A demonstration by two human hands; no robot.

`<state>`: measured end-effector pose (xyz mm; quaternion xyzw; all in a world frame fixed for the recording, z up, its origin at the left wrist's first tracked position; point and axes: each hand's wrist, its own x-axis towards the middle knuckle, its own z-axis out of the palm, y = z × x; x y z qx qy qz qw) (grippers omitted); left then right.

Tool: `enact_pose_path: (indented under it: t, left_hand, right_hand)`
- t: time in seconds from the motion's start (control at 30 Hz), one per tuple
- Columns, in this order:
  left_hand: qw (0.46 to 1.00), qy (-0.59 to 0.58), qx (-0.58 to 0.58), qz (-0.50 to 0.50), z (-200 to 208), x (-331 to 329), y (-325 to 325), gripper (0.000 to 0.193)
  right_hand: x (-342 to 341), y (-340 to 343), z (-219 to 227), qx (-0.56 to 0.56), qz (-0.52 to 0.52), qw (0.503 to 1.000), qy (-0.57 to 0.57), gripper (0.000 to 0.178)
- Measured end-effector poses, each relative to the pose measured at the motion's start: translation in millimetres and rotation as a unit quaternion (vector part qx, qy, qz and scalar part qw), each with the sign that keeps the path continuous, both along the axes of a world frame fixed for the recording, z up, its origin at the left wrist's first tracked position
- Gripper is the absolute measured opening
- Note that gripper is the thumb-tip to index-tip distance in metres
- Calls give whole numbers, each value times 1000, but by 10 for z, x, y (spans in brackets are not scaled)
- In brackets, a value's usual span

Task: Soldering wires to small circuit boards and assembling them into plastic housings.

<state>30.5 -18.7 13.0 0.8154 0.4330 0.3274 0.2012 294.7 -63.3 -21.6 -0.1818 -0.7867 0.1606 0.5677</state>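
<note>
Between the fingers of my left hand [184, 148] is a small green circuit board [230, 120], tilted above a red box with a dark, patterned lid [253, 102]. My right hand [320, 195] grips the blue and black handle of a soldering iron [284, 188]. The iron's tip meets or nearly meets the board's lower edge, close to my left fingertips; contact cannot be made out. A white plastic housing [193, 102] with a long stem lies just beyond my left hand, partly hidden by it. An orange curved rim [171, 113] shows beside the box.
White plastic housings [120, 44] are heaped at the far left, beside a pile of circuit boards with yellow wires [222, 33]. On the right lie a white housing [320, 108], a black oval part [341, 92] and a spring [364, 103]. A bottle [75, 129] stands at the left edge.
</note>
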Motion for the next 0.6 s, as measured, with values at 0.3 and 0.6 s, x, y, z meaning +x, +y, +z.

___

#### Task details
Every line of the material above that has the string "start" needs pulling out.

#### Result of this task
- t: time in seconds from the motion's start (control at 30 Hz), one per tuple
- Measured end-effector poses, each relative to the pose measured at the motion's start: translation in millimetres and rotation as a unit quaternion (vector part qx, qy, qz and scalar part qw), each with the sign that keeps the path continuous, both along the axes of a world frame fixed for the recording, z up, its origin at the left wrist's first tracked position

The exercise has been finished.